Exercise objective -
Lines from the one containing "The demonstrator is" through the last one in the data below: write them out word for word, and only them.

Given data -
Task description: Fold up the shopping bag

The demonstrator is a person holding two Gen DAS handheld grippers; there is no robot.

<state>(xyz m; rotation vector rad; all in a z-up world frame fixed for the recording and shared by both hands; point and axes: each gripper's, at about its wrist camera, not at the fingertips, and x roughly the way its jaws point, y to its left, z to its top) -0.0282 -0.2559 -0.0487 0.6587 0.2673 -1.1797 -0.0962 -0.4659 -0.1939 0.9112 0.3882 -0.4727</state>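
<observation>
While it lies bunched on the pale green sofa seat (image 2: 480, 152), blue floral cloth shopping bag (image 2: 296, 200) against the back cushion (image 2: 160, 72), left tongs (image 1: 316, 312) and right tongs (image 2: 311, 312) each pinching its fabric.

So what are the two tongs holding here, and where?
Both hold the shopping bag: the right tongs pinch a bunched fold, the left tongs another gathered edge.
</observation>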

Problem solution -
The demonstrator is a person holding two Gen DAS handheld grippers; there is no robot.

<state>(xyz m; rotation vector rad; all in a z-up world frame fixed for the recording and shared by both hands; point and axes: each gripper's, at about its wrist camera, not at the fingertips, and x roughly the way its jaws point, y to its left, z to its top) -0.0282 -0.2559 -0.0487 0.6587 0.2673 -1.1797 -0.0962 -0.4659 -0.1939 0.9112 0.3882 -0.4727</state>
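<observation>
While it lies bunched on the pale green sofa seat (image 2: 480, 152), blue floral cloth shopping bag (image 2: 296, 200) against the back cushion (image 2: 160, 72), left tongs (image 1: 316, 312) and right tongs (image 2: 311, 312) each pinching its fabric.

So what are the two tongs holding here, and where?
Both hold the shopping bag: the right tongs pinch a bunched fold, the left tongs another gathered edge.
</observation>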

The exercise is complete.